NAME


bytes - Perl pragma to force byte semantics rather than character semantics

SYNOPSIS



    use bytes;
    ... chr(...);       # or bytes::chr
    ... index(...);     # or bytes::index
    ... length(...);    # or bytes::length
    ... ord(...);       # or bytes::ord
    ... rindex(...);    # or bytes::rindex
    ... substr(...);    # or bytes::substr
    no bytes;

DESCRIPTION


The

use bytes
pragma disables character semantics for the rest of the lexical scope in which it appears.
no bytes
can be used to reverse the effect of
use bytes
within the current lexical scope.

Perl normally assumes character semantics in the presence of character data (i.e. data that has come from a source that has been marked as being of a particular character encoding). When

use bytes
is in effect, the encoding is temporarily ignored, and each string is treated as a series of bytes.

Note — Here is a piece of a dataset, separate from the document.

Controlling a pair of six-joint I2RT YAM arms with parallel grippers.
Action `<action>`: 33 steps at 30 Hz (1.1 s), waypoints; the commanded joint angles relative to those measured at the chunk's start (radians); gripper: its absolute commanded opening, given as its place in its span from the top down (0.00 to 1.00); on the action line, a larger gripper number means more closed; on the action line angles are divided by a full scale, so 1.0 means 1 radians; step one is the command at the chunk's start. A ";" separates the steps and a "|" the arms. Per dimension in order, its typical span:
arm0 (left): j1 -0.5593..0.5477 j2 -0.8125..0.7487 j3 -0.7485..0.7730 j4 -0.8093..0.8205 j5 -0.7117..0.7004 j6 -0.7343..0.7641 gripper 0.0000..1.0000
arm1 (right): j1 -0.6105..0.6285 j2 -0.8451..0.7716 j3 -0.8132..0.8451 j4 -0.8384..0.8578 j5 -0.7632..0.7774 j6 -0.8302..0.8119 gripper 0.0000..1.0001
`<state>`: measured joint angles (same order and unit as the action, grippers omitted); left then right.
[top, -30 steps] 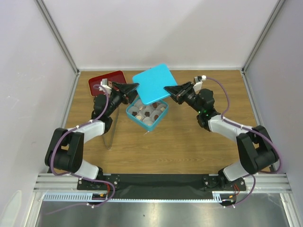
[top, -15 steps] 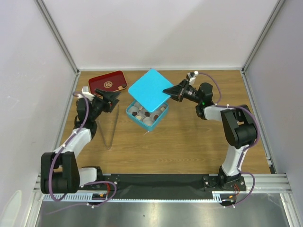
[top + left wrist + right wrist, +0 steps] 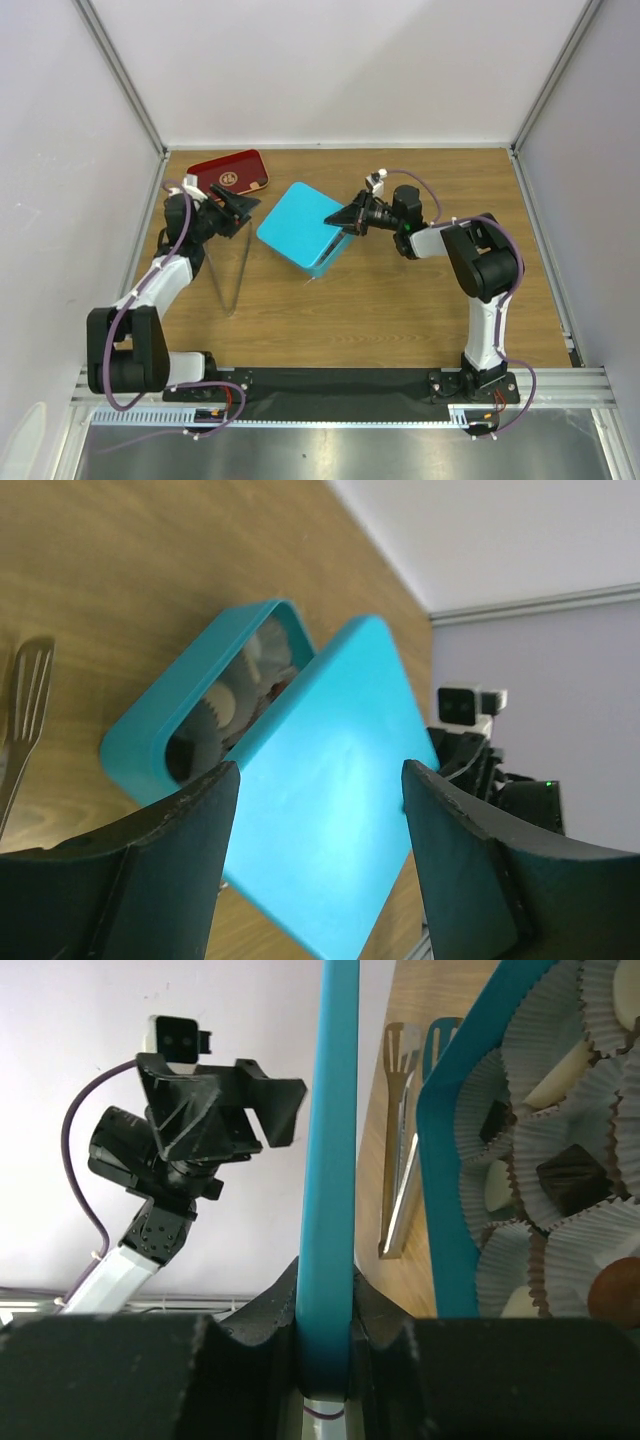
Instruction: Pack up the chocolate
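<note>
Left gripper [image 3: 243, 210] here is wide open, gripping nothing, at 9 o'clock of the teal box [image 3: 150, 742]. The chocolate [image 3: 572, 1175] sits in paper cups [image 3: 545, 1050] inside it. Right gripper [image 3: 327, 1305] is clenched on the 3 o'clock edge of the teal lid [image 3: 293, 235]

I get bright, even overhead light, with only faint, soft shadows on the counter [image 3: 400, 310]. In the left wrist view the left claw [image 3: 320, 772] looms dark and blurred near the lens.
</note>
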<state>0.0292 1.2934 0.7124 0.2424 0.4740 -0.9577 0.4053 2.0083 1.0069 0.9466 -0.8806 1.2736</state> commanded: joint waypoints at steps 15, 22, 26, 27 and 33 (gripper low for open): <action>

As an example, when Perl sees

$x = chr(400)
, it encodes the character in UTF-8 and stores it in
$x
. Then it is marked as character data, so, for instance,
length $x
returns
1
. However, in the scope of the
bytes
pragma,
$x
is treated as a series of bytes - the bytes that make up the UTF8 encoding - and
length $x
returns
2
:


    $x = chr(400);
    print "Length is ", length $x, "\n";     # "Length is 1"
    printf "Contents are %vd\n", $x;         # "Contents are 400"
    {
        use bytes; # or "require bytes; bytes::length()"
        print "Length is ", length $x, "\n"; # "Length is 2"
        printf "Contents are %vd\n", $x;     # "Contents are 198.144"
    }

chr(), ord(), substr(), index() and rindex() behave similarly.

For more on the implications and differences between character semantics and byte semantics, see perluniintro and perlunicode.

LIMITATIONS


bytes::substr() does not work as an lvalue().